Pour que les Africains réussissent à tirer des mines le maximum de bénéfices, Sam Jonah a son idée : « Il faut suivre l’exemple de ce qu’ont fait le Nigeria et l’Angola dans le pétrole. Ils ont obligé les groupes internationaux à ouvrir largement le capital de leurs filiales locales aux investisseurs du pays, mais aussi à recourir à des sous-traitants nationaux. »
Transparence
Sir Jonah – il a été fait chevalier par Élisabeth II en 2003 – conseille toutefois d’agir avec délicatesse et transparence. « Il faut que les codes miniers soient complets, c’est-à-dire qu’ils couvrent tous les volets, de l’extraction de minerais jusqu’aux taxes et à l’environnement, rappelle-t-il. Mais en même temps, il faut laisser la place à une part de flexibilité et de dialogue entre l’État et les entreprises pour ajuster les choses en cas de fluctuation importante des cours. »
Il faut suivre l’exemple de ce qu’ont fait le Nigeria et l’Angola dans le pétrole.

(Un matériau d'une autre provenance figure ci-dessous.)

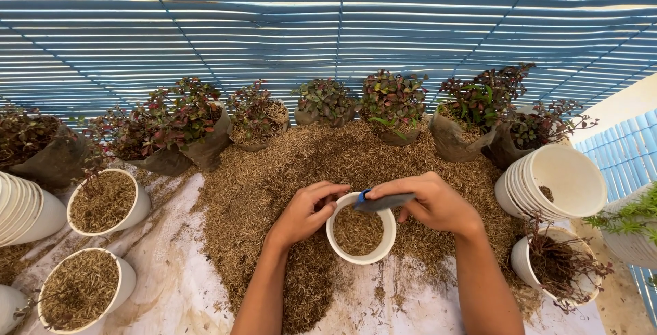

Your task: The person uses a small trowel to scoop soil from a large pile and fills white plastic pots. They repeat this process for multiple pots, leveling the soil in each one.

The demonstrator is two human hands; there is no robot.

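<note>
A white pot [361,255] half filled with brown husk mix stands on a heap of the same mix [267,184]. My left hand [308,212] grips the pot's left rim. My right hand [431,203] holds a small grey trowel with a blue handle end [380,201] flat across the pot's top rim. Both forearms come in from the bottom edge.
A row of red-green plants in dark grow bags [393,102] lines the far side. Two filled white pots [102,201] and a stack stand at left. A stack of empty white pots [558,181] and a pot with a bare-rooted plant [558,266] sit at right.
</note>
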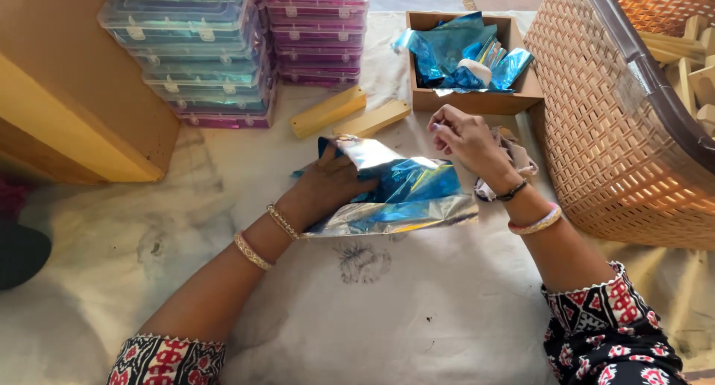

Sam Jonah, qui a aussi la casquette de recteur de l’université de Cape Coast (sud du Ghana), prône enfin l’africanisation des cadres des multinationales. « Quand j’étais président d’AngloGold Ashanti, nous avions réussi à faire émerger des responsables africains de haut niveau. Mais aujourd’hui, ils restent encore ultraminoritaires. Avec l’essor minier, on observe un retour en force des expatriés face au manque de compétences locales », constate-t-il. Pour avancer sur ce sujet, il multiplie les interventions auprès d’étudiants, dans les universités ghanéennes, sud-africaines mais aussi britanniques. Il prêche également la bonne parole au sein des conseils d’administration de multinationales auxquels il participe, chez Vodafone et Standard Bank.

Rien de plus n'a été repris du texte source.